**Action item**
In the response, each entry below should appear again exactly as given.

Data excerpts
○ ○ ○

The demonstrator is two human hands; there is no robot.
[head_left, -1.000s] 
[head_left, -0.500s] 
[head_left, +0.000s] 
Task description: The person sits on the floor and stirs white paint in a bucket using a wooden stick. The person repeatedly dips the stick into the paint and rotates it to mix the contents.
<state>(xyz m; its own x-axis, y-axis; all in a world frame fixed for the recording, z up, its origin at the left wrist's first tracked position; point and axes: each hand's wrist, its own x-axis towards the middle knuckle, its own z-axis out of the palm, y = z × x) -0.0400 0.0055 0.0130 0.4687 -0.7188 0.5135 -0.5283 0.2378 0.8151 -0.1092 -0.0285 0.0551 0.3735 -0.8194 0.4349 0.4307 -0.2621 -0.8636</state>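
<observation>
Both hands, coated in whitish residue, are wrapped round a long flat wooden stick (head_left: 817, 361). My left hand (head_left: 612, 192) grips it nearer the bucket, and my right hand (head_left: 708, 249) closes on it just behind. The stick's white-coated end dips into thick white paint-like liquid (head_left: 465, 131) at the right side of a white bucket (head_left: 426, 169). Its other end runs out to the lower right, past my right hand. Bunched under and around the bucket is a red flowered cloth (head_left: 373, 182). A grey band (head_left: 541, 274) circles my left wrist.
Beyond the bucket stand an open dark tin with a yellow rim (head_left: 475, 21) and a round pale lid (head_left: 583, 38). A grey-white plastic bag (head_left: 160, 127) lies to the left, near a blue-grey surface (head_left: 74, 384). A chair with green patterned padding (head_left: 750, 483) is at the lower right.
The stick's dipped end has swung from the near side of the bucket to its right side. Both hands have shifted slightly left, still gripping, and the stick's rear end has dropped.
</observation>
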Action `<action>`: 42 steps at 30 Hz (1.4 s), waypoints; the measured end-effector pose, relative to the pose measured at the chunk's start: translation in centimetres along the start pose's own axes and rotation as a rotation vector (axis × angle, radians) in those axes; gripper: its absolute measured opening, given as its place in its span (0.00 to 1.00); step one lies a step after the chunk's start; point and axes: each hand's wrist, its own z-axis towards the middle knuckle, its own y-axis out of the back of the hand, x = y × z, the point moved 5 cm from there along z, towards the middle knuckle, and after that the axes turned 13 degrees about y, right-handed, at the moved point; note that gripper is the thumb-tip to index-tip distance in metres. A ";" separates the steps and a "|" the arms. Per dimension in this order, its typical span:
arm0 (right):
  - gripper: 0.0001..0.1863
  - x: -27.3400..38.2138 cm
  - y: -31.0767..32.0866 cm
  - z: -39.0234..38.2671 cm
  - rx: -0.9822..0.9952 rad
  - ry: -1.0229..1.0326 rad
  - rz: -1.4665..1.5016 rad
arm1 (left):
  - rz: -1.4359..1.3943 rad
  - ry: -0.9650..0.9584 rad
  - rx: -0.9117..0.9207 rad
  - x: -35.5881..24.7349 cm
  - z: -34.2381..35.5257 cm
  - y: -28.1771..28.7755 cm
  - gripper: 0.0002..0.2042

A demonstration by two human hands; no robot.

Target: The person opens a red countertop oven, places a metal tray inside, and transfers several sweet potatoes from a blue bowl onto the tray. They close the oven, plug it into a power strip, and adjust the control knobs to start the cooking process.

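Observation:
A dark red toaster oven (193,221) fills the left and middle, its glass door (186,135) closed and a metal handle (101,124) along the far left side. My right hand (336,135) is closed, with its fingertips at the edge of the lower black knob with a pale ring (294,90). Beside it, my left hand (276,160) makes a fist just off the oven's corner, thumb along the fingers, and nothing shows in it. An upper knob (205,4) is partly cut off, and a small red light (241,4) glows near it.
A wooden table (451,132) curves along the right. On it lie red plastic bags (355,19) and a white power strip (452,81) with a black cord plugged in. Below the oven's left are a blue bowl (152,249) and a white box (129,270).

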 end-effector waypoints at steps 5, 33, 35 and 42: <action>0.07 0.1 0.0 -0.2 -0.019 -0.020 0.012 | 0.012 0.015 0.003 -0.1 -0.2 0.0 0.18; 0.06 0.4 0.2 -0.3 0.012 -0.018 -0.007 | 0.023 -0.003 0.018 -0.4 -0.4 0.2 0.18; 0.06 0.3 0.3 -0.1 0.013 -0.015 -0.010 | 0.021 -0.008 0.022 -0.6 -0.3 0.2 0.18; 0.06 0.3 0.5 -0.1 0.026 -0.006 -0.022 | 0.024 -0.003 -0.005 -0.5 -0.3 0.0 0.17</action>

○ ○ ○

**Response**
The demonstrator is two human hands; there is no robot.
[head_left, -1.000s] 
[head_left, -0.500s] 
[head_left, +0.000s] 
Task description: The person sits on the floor and stirs white paint in a bucket using a wooden stick. The person repeatedly dips the stick into the paint and rotates it to mix the contents.
<state>(xyz m; its own x-axis, y-axis; all in a world frame fixed for the recording, z up, its origin at the left wrist's first tracked position; point and axes: each hand's wrist, its own x-axis towards the middle knuckle, its own z-axis out of the palm, y = z × x) -0.0400 0.0055 0.0130 0.4687 -0.7188 0.5135 -0.5283 0.2378 0.8151 -0.1092 -0.0285 0.0551 0.3735 -0.8194 0.4349 0.4307 -0.2621 -0.8636</state>
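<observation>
Both hands, coated in whitish residue, are wrapped round a long flat wooden stick (head_left: 817, 361). My left hand (head_left: 612, 192) grips it nearer the bucket, and my right hand (head_left: 708, 249) closes on it just behind. The stick's white-coated end dips into thick white paint-like liquid (head_left: 465, 131) at the right side of a white bucket (head_left: 426, 169). Its other end runs out to the lower right, past my right hand. Bunched under and around the bucket is a red flowered cloth (head_left: 373, 182). A grey band (head_left: 541, 274) circles my left wrist.
Beyond the bucket stand an open dark tin with a yellow rim (head_left: 475, 21) and a round pale lid (head_left: 583, 38). A grey-white plastic bag (head_left: 160, 127) lies to the left, near a blue-grey surface (head_left: 74, 384). A chair with green patterned padding (head_left: 750, 483) is at the lower right.
The stick's dipped end has swung from the near side of the bucket to its right side. Both hands have shifted slightly left, still gripping, and the stick's rear end has dropped.
</observation>
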Action `<action>`: 42 steps at 30 Hz (1.4 s), waypoints; the measured end-effector pose, relative to the pose measured at the chunk's start: translation in centimetres along the start pose's own axes and rotation as a rotation vector (axis × angle, radians) in those axes; gripper: its absolute measured opening, given as its place in its span (0.00 to 1.00); step one lies a step after the chunk's start; point and axes: each hand's wrist, its own z-axis towards the middle knuckle, its own y-axis out of the back of the hand, x = y × z, the point moved 5 cm from there along z, towards the middle knuckle, and after that the axes turned 13 degrees about y, right-handed, at the moved point; note that gripper is the thumb-tip to index-tip distance in metres. A ";" separates the steps and a "|" the arms. Per dimension in this order, its typical span:
arm0 (right):
  - gripper: 0.0001..0.1863
  - x: -27.3400..38.2138 cm
  - y: -31.0767..32.0866 cm
  - z: -39.0234..38.2671 cm
  - rx: -0.9822..0.9952 rad
  - ry: -1.0229..1.0326 rad
  - rz: -1.4665..1.5016 rad
arm1 (left):
  - rz: -1.4359..1.3943 rad
  - ry: -0.9650..0.9584 rad
  - rx: -0.9117..0.9207 rad
  - x: -35.5881..24.7349 cm
  - z: -34.2381..35.5257 cm
  - y: -28.1771..28.7755 cm
  - gripper: 0.0002..0.2042

A demonstration by two human hands; no robot.

Target: The person opens a red countertop oven, places a metal tray inside, and transfers several sweet potatoes from a blue bowl onto the tray. They close the oven, plug it into a power strip, and adjust the control knobs to start the cooking process.

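Observation:
A dark red toaster oven (193,221) fills the left and middle, its glass door (186,135) closed and a metal handle (101,124) along the far left side. My right hand (336,135) is closed, with its fingertips at the edge of the lower black knob with a pale ring (294,90). Beside it, my left hand (276,160) makes a fist just off the oven's corner, thumb along the fingers, and nothing shows in it. An upper knob (205,4) is partly cut off, and a small red light (241,4) glows near it.
A wooden table (451,132) curves along the right. On it lie red plastic bags (355,19) and a white power strip (452,81) with a black cord plugged in. Below the oven's left are a blue bowl (152,249) and a white box (129,270).
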
 end-effector waypoints at steps 5, 33, 35 and 42: <action>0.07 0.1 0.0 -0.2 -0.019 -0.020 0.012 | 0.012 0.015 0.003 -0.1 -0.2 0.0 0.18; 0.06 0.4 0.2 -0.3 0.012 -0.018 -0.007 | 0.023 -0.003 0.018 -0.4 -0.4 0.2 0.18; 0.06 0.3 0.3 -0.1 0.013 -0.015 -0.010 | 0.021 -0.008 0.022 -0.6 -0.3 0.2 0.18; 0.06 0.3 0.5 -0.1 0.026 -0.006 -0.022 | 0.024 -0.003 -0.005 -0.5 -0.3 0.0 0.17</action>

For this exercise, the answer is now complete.